US 12,223,667 B2
Joint visual object detection and object mapping to a 3D model
Volodya Grancharov, Solna (SE); Sigurdur Sverrisson, Kungsängen (SE); Alfredo Fanghella, Stockholm (SE); and Manish Sonal, Sollentuna (SE)
Assigned to TELEFONAKTIEBOLAGET LM ERICSSON (PUBL), Stockholm (SE)
Appl. No. 17/783,136
Filed by Telefonaktiebolaget LM Ericsson (publ), Stockholm (SE)
PCT Filed Dec. 9, 2019, PCT No. PCT/EP2019/084245
§ 371(c)(1), (2) Date Jun. 7, 2022,
PCT Pub. No. WO2021/115557, PCT Pub. Date Jun. 17, 2021.

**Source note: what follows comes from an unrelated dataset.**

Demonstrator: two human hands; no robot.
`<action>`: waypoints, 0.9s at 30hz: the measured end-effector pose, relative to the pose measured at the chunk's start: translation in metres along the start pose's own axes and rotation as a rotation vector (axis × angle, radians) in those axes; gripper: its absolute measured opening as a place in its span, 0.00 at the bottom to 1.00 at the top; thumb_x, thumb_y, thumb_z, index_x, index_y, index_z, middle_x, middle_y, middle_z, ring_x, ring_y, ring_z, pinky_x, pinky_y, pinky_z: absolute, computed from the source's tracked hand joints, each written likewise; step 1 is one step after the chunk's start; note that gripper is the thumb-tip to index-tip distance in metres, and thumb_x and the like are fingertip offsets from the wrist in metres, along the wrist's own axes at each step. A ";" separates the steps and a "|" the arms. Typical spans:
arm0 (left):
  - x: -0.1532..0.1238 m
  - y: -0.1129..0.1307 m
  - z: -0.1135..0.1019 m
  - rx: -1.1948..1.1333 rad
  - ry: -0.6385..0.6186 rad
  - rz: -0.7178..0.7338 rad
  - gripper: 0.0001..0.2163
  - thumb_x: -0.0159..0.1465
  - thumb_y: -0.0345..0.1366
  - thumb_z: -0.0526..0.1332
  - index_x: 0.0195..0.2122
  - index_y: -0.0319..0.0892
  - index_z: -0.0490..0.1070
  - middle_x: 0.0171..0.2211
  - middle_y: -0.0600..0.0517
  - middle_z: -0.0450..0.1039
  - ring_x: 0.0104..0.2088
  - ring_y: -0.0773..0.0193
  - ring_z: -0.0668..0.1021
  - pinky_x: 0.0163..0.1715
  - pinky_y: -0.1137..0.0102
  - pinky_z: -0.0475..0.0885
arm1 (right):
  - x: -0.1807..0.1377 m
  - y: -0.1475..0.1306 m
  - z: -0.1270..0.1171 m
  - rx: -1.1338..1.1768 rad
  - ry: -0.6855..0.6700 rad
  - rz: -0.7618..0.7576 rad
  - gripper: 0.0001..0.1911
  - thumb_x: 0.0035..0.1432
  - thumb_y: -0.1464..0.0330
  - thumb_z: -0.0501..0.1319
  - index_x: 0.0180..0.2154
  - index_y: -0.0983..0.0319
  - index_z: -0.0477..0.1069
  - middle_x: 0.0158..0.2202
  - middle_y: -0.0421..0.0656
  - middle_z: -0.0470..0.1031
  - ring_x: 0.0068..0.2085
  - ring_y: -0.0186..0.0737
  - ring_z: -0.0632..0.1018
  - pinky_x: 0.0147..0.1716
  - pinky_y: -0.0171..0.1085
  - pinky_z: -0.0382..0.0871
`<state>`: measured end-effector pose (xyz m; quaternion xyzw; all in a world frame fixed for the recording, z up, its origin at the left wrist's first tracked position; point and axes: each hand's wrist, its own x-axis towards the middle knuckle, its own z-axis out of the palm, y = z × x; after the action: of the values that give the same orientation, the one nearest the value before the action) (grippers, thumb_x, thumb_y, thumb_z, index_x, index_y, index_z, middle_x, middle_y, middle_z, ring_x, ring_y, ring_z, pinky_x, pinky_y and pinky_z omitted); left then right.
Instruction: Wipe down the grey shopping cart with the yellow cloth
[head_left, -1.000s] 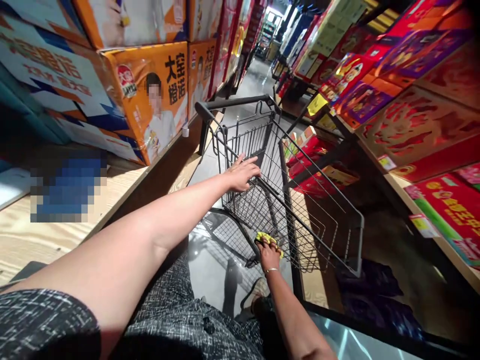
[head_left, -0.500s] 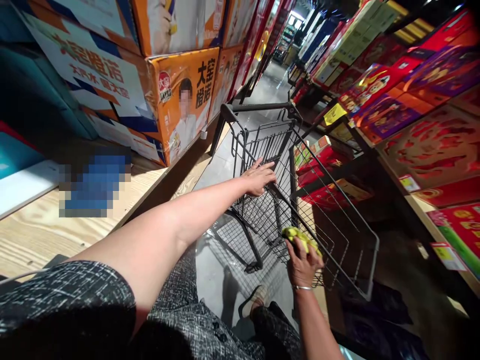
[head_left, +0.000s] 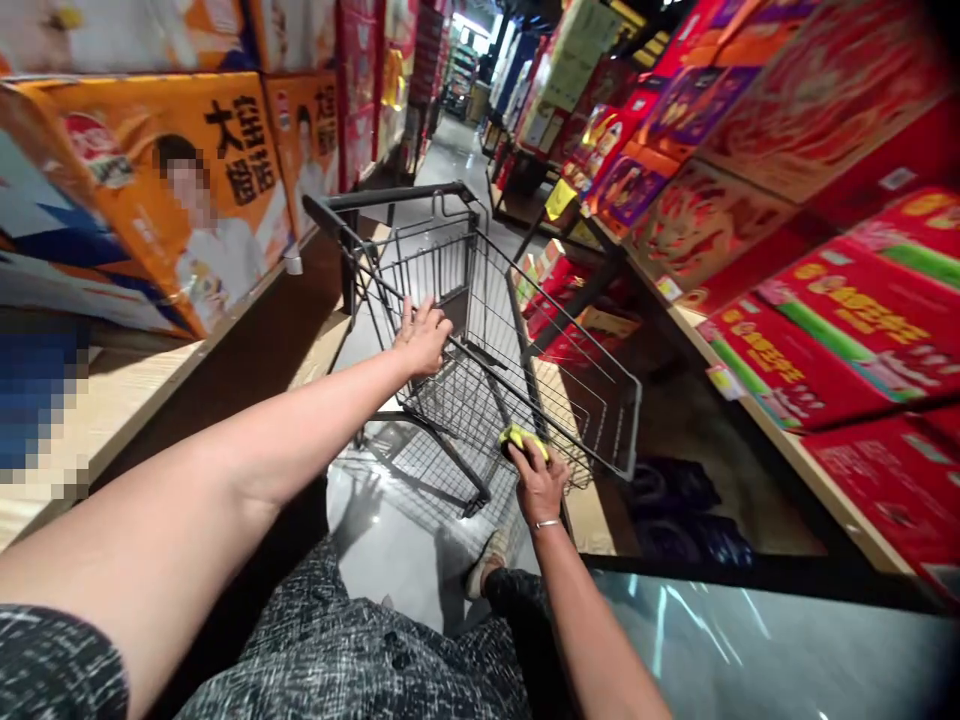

Prior Publication US 2023/0351621 A1, Nov. 2, 2023
Int. Cl. G06T 7/38 (2017.01)
CPC G06T 7/38 (2017.01) [G06T 2207/10016 (2013.01); G06T 2207/30242 (2013.01)] 16 Claims
OG exemplary drawing
 
1. A method for joint visual object detection and object mapping to a 3D model, the method being performed by an image processing device, the method comprising:
obtaining a first sequence of digital images of a scene as captured by a first image capturing unit, and obtaining a second sequence of digital images of the scene as captured by a second image capturing unit,
wherein the second sequence of digital images is time-wise synchronized with the first sequence of digital images by being captured time-wise in parallel with the first sequence of digital images, wherein the first image capturing unit has a narrower field of view than the field of view of the second image capturing unit, and wherein the first image capturing unit and the second image capturing unit have a known spatial relation; and
performing joint visual object detection and object mapping to the 3D model by:
extracting a set of objects from both the first sequence of digital images and the second sequence of digital images by performing visual object detection on both the first sequence of digital images and the second sequence of digital images;
mapping the extracted set of objects to the 3D model in accordance with the second sequence of digital images and the known spatial relation, and thereby registering the scene to the 3D model; and
providing, as a result of how many objects are detected either in the first sequence of digital images or in the second sequence of digital images, an indication to move the image capturing units closer towards, or farther from, the scene.